Problem description :: The line containing "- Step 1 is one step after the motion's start" marks the end: restate word for word every line from the first line of the entries below through that one.

--- --- ---

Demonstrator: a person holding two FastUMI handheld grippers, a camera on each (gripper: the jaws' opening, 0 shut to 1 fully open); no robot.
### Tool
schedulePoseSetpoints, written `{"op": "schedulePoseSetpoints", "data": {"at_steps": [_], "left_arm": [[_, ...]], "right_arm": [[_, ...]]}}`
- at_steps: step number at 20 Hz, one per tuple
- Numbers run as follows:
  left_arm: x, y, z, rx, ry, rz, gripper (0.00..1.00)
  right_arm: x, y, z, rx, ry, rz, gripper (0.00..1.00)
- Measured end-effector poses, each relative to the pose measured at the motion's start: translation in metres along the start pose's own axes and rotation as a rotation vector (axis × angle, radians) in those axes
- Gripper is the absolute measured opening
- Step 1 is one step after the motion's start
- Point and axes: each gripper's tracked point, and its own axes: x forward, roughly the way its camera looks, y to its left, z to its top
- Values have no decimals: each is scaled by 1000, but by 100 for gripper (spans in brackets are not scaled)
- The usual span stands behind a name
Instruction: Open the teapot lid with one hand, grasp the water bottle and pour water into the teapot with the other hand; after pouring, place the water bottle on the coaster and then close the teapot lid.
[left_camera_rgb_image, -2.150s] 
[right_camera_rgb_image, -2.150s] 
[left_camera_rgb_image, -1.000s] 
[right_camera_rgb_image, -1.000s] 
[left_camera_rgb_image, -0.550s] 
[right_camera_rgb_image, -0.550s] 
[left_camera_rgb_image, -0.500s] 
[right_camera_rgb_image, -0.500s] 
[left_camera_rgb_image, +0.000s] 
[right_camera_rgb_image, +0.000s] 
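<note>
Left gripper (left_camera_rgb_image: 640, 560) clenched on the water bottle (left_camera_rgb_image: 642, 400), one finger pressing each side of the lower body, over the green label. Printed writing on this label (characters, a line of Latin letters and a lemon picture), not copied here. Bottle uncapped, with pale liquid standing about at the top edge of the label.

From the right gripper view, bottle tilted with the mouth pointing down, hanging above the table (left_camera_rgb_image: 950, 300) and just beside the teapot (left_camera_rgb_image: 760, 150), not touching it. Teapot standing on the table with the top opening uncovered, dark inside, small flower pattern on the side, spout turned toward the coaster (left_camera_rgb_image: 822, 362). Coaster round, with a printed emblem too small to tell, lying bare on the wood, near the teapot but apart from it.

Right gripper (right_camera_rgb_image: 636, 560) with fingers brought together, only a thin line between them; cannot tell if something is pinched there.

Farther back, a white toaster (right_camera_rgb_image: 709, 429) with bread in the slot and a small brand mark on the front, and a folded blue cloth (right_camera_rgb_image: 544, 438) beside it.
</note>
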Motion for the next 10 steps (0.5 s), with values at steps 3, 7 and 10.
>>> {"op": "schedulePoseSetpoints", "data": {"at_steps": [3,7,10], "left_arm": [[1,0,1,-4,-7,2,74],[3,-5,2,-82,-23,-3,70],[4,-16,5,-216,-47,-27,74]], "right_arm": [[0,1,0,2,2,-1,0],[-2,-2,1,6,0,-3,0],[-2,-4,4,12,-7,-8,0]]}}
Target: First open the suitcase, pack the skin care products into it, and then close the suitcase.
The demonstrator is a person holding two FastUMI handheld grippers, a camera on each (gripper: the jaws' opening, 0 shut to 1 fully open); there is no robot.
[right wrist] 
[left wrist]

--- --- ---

Task response ::
Demonstrator: a person holding two FastUMI handheld grippers, a camera on each (gripper: the jaws' opening, 0 shut to 1 fully open); no robot.
### Tool
schedulePoseSetpoints, written `{"op": "schedulePoseSetpoints", "data": {"at_steps": [_], "left_arm": [[_, ...]], "right_arm": [[_, ...]]}}`
- at_steps: step number at 20 Hz, one per tuple
- Numbers run as follows:
  left_arm: x, y, z, rx, ry, rz, gripper (0.00..1.00)
  right_arm: x, y, z, rx, ry, rz, gripper (0.00..1.00)
- Measured end-effector poses, each relative to the pose measured at the motion's start: translation in metres along the start pose's own axes and rotation as a rotation vector (axis × angle, radians) in those axes
- Gripper is the absolute measured opening
- Step 1 is one step after the motion's start

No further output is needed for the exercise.